Records excerpted from a collection:
=-=-=
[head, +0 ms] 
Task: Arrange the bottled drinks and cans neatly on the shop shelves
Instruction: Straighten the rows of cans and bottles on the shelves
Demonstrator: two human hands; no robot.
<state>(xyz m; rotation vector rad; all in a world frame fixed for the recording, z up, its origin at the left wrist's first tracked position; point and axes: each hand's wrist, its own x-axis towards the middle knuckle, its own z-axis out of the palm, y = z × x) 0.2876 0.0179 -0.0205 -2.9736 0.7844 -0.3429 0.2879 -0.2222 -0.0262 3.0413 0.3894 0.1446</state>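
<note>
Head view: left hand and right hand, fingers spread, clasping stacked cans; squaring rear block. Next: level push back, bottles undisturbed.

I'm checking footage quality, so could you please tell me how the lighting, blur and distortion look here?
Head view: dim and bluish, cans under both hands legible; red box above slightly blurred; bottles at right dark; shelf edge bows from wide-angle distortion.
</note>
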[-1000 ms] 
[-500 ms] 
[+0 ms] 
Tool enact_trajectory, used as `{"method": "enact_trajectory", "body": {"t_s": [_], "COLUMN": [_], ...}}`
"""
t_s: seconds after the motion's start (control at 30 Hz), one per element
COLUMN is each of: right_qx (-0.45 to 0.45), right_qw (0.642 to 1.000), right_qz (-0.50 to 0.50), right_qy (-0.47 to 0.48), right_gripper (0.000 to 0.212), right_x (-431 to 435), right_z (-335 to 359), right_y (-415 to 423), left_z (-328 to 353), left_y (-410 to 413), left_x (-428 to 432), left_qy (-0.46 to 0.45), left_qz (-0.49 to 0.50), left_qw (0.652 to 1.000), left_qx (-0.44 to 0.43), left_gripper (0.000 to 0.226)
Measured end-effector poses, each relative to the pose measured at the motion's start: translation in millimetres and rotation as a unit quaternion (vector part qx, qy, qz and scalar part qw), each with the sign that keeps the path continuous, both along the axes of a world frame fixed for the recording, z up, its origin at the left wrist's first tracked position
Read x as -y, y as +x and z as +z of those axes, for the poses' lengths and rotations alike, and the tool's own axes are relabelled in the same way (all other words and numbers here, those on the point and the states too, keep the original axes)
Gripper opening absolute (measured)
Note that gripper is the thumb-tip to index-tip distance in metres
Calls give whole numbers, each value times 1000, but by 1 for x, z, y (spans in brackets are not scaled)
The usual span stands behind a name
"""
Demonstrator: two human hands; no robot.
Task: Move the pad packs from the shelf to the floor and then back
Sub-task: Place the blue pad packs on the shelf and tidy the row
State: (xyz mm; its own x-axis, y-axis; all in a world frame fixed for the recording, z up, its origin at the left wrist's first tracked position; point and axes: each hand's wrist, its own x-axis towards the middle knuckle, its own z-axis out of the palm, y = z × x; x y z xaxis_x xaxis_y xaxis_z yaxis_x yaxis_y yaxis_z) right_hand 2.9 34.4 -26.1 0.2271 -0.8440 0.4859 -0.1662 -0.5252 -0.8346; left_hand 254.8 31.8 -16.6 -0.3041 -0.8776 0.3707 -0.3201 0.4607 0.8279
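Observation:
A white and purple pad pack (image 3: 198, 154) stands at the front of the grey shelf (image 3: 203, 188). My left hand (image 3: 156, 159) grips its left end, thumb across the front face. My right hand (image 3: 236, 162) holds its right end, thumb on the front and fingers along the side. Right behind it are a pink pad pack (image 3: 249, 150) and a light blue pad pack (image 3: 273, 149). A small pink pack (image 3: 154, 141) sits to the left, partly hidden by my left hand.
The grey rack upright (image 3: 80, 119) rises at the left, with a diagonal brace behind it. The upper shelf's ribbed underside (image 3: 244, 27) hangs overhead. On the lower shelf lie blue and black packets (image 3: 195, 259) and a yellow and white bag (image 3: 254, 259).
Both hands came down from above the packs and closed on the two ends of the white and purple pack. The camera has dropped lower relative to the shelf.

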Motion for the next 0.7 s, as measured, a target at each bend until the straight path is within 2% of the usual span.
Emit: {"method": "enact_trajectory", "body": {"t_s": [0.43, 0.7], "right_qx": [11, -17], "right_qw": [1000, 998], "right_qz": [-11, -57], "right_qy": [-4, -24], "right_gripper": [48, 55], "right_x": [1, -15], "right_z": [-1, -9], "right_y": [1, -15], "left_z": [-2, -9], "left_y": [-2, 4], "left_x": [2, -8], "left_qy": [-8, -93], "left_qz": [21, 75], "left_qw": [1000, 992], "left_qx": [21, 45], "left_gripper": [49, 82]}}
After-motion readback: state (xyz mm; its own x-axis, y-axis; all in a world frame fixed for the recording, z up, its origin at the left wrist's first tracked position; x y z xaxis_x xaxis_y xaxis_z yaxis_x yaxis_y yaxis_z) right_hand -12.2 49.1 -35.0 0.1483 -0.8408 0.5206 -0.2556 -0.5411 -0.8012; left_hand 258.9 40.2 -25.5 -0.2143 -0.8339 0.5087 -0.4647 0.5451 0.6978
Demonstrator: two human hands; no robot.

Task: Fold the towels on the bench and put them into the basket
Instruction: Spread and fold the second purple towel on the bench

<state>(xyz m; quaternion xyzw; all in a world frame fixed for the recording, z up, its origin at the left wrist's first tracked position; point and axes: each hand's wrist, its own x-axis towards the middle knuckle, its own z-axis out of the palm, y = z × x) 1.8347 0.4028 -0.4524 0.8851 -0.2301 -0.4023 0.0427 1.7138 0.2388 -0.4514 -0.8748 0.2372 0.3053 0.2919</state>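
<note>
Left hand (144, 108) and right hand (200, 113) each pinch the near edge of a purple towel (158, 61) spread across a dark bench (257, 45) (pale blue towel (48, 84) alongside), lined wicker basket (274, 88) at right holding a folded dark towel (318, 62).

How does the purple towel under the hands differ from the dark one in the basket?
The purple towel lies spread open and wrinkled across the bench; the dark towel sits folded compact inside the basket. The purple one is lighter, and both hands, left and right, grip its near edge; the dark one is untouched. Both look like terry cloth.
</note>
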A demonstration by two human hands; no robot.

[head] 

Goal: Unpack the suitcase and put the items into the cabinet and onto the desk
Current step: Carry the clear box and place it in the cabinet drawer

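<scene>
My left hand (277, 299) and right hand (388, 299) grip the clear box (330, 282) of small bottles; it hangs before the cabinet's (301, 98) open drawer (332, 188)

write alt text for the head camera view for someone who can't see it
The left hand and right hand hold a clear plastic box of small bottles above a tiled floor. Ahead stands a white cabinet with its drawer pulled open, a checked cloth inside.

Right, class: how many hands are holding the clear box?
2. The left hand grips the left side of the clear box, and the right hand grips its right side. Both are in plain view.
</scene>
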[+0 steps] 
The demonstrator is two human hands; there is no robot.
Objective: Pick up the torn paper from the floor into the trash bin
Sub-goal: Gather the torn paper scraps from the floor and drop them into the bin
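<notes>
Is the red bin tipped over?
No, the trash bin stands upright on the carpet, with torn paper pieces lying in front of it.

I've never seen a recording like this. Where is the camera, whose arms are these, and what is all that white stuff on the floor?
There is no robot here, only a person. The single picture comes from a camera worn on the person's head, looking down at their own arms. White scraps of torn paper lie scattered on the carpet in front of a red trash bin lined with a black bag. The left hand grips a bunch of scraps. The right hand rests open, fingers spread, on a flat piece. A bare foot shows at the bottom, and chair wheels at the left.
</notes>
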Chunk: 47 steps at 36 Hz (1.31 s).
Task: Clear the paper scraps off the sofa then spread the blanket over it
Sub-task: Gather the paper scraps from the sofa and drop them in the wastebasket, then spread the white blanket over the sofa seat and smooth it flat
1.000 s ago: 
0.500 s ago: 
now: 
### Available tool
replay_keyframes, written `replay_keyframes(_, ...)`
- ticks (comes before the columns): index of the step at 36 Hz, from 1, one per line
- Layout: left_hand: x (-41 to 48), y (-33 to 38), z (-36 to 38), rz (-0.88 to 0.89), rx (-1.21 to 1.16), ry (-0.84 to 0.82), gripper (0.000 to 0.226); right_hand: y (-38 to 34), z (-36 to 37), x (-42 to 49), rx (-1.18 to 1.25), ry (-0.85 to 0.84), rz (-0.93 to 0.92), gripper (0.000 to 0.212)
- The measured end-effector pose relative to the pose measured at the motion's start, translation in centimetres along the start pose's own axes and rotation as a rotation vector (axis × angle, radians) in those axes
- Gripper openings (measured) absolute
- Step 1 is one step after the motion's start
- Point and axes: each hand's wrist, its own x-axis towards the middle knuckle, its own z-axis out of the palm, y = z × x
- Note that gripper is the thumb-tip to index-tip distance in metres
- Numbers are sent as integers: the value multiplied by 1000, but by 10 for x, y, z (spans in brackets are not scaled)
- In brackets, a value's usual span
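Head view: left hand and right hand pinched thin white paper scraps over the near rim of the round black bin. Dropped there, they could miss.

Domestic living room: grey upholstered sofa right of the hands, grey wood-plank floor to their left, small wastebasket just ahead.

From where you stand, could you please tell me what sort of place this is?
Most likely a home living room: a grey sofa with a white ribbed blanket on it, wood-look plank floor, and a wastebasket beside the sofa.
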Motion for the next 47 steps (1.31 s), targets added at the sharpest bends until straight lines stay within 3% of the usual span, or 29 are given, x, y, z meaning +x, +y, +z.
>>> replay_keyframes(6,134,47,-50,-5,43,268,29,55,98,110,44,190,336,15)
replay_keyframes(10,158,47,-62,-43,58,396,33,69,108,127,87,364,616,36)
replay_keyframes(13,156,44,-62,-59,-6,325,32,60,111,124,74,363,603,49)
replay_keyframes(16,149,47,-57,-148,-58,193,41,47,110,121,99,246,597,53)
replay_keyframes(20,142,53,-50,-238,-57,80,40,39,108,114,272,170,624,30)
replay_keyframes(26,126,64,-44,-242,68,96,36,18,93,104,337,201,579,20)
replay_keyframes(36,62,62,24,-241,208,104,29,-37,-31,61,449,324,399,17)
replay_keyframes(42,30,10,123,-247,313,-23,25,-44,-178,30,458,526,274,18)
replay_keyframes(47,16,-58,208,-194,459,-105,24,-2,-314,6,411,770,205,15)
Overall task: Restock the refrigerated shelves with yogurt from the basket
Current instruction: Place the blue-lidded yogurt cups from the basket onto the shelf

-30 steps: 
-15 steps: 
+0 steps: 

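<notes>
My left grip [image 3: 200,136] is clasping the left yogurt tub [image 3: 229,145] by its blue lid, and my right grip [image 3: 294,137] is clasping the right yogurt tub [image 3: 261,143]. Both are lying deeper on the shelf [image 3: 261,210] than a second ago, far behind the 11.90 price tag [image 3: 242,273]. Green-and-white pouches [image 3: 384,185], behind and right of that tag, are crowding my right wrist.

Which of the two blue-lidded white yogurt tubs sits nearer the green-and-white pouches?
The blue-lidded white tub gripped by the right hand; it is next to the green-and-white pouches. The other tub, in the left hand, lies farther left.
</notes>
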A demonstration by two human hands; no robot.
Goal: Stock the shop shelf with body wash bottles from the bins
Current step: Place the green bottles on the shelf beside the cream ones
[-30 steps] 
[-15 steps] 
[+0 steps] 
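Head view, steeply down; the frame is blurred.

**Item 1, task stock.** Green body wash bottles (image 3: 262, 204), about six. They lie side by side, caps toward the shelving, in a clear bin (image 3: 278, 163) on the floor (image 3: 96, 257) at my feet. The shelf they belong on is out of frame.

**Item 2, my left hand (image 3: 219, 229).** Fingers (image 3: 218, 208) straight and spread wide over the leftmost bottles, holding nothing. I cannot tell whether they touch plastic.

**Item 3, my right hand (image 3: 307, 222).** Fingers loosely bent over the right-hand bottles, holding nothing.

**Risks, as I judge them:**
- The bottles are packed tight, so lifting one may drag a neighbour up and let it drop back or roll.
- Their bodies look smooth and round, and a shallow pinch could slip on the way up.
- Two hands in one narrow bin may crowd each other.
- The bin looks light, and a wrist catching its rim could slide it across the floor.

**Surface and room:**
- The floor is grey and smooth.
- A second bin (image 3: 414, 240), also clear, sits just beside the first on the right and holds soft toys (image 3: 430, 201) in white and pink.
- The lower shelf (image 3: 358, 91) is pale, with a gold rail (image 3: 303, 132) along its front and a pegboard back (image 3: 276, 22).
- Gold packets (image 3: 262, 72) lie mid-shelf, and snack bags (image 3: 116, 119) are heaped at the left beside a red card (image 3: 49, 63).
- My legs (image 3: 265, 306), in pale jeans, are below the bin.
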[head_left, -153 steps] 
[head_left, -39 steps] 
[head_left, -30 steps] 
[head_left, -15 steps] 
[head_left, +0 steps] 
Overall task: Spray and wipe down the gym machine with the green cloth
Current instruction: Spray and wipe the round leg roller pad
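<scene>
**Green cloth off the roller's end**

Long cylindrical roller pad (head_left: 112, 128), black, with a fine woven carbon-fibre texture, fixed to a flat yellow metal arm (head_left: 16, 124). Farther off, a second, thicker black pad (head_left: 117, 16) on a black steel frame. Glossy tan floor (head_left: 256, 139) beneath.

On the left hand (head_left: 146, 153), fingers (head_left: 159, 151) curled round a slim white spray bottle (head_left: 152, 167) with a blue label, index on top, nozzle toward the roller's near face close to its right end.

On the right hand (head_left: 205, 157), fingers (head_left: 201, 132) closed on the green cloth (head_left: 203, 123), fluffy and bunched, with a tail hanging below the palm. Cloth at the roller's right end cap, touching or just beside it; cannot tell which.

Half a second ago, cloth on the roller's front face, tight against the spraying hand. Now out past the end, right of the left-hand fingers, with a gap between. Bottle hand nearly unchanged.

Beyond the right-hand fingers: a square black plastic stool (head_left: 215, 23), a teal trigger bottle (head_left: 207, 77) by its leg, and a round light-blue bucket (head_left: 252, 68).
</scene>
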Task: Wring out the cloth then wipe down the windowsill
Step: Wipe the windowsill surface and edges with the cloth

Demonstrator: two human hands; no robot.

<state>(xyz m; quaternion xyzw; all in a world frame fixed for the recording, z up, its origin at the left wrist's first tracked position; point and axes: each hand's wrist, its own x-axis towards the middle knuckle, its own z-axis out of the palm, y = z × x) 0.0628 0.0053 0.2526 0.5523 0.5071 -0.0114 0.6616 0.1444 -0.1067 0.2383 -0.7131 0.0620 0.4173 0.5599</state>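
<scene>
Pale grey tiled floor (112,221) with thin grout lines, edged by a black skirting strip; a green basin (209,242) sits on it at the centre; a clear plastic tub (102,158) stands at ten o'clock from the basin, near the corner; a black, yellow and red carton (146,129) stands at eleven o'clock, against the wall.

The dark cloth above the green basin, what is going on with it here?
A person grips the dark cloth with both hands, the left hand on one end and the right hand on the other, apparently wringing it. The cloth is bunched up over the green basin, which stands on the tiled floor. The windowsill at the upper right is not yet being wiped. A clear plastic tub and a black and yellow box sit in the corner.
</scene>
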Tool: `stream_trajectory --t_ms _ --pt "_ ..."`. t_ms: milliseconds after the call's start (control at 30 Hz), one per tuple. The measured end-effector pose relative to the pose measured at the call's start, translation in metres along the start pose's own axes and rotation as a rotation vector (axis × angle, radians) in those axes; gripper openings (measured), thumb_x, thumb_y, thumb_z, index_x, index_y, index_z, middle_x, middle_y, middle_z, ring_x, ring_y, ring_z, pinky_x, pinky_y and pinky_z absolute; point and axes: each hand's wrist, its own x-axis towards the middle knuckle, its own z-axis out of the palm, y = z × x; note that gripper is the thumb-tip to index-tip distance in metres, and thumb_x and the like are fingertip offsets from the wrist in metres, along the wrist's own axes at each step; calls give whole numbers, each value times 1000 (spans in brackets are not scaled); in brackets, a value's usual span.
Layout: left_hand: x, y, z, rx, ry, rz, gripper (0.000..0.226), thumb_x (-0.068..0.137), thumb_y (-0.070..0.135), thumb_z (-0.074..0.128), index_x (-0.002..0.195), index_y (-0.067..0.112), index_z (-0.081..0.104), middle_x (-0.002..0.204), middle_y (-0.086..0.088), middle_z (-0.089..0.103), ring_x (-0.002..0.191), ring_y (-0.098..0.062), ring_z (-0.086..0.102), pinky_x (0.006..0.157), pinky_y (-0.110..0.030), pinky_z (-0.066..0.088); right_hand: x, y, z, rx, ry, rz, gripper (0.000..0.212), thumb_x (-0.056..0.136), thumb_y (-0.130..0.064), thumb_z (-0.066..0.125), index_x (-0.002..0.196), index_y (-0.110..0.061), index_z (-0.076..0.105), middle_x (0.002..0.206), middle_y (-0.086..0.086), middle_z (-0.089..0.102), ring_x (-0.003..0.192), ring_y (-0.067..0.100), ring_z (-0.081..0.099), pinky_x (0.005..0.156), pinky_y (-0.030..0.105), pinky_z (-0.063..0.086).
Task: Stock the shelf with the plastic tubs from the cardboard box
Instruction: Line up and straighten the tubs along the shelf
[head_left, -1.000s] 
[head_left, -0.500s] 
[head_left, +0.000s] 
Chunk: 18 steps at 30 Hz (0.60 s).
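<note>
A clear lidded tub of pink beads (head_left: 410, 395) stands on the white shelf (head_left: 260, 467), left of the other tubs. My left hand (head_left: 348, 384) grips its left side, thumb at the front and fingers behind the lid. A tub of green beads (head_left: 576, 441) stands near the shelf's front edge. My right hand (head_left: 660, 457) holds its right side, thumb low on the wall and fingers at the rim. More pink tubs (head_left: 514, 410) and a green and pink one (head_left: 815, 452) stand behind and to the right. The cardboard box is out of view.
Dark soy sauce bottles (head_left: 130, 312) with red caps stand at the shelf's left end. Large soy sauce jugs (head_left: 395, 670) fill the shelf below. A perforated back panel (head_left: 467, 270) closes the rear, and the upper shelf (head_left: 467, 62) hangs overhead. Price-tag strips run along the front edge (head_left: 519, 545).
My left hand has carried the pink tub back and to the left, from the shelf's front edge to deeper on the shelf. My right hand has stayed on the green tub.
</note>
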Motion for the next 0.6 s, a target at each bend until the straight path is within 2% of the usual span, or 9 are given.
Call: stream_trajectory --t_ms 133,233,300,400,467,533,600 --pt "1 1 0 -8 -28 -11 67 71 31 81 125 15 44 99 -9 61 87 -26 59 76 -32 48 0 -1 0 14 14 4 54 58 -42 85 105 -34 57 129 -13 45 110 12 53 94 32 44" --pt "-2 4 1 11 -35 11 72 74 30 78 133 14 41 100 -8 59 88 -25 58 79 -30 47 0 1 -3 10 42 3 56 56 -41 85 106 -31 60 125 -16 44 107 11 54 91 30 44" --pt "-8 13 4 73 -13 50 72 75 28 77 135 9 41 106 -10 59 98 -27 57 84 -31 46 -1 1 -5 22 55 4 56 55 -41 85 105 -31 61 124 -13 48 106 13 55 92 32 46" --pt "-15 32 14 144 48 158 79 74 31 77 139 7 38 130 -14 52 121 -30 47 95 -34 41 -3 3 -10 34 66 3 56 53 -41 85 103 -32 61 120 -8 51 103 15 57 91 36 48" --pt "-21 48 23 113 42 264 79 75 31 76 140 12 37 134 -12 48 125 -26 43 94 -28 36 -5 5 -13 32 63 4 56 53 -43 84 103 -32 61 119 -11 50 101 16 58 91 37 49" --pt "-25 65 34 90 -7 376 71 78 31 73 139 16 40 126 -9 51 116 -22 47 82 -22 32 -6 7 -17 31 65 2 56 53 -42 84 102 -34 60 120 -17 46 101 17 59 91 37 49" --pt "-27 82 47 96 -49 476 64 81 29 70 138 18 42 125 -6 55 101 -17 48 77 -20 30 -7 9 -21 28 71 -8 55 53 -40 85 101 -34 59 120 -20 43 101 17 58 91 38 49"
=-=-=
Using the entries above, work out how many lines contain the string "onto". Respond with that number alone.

2